RWUCharTraits::isDefined() returns true if a given value RWUChar32 is defined as the code point for a named character in the Unicode Character Database. A defined character is assigned various properties under the Unicode Standard. These properties can be accessed using other methods provided by RWUCharTraits, as described in the following sections.
RWUCharTraits::isCharacter()tests whether a code point is valid, and hence may be a defined character. RWUCharTraits::isDefined() tests whether a code point has already been defined.
Surrogate Pairs
In UTF-16, most Unicode characters can be represented with a single 16-bit code unit. Only characters in the range 0x10000 to 0x10FFFF must be represented with a surrogate pair of two UTF-16 code units. RWUCharTraits provides the static method RWUCharTraits::requiresSurrogatePair(), which returns true if a given RWUChar32 code point requires a surrogate representation.

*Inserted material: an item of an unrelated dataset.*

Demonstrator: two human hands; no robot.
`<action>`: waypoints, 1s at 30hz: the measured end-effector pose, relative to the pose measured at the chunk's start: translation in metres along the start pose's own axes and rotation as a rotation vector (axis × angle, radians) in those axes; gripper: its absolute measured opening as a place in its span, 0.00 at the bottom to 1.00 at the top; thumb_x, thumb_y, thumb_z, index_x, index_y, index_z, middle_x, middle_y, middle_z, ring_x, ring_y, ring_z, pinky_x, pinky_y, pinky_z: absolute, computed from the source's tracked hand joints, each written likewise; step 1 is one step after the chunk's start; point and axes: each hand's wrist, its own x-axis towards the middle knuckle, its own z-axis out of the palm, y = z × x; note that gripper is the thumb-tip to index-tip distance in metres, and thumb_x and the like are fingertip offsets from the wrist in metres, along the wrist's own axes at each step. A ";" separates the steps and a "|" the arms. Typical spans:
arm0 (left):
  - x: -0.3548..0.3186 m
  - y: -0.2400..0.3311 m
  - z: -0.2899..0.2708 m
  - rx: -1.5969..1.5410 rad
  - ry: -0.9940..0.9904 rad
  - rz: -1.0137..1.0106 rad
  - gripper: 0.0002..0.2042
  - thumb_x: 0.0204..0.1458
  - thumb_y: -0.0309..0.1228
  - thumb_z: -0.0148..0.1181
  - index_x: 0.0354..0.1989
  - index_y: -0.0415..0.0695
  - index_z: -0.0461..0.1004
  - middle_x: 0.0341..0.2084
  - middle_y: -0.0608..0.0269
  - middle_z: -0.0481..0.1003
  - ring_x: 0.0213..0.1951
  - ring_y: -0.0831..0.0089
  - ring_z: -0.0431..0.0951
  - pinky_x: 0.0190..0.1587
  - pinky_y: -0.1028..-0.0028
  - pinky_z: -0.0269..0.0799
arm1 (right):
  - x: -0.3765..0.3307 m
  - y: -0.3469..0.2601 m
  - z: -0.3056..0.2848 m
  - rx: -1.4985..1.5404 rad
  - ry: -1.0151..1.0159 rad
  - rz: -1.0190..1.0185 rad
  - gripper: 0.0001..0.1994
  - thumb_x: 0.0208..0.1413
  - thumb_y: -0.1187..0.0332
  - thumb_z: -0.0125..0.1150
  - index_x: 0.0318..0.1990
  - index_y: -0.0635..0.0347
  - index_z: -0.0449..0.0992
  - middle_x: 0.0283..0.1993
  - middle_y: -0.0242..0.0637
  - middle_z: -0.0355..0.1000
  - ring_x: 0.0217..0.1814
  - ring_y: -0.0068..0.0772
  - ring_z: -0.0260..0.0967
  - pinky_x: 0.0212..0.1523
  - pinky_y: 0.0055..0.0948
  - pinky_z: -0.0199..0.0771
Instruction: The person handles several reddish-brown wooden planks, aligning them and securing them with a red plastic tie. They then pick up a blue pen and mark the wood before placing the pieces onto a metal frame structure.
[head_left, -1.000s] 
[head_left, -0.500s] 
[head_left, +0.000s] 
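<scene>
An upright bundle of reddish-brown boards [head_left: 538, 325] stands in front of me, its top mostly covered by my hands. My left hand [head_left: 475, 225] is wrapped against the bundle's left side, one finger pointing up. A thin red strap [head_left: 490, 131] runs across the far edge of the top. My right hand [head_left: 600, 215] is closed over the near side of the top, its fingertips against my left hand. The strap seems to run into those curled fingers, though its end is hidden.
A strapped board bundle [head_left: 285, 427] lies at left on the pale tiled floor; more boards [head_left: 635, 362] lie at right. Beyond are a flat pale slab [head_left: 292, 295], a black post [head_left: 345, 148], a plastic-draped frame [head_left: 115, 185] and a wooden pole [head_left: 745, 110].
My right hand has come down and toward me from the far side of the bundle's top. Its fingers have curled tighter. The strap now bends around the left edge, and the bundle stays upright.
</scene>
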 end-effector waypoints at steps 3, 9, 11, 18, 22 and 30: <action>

Similarly, RWUCharTraits::isHighSurrogate() returns true if a given RWUChar16 code unit is the first, or high, code unit of a surrogate pair. A high surrogate has a value in the range U+D800 to U+DBFF. The function RWUCharTraits::isLowSurrogate() returns true if a given RWUChar16 code unit is the second, or low, code unit of a surrogate pair. A low surrogate has a value in the range U+DC00 to U+DFFF. The method RWUCharTraits::isSurrogate() returns true if a given RWUChar16 is a surrogate in the range U+D800 to U+DFFF. Surrogates are not characters themselves; they are reserved for use as the low or high code unit in a surrogate pair.
Finally, RWUCharTraits::isSingle() returns true if a given RWUChar16 code unit corresponds to a single code point, or false if the value is part of a surrogate pair.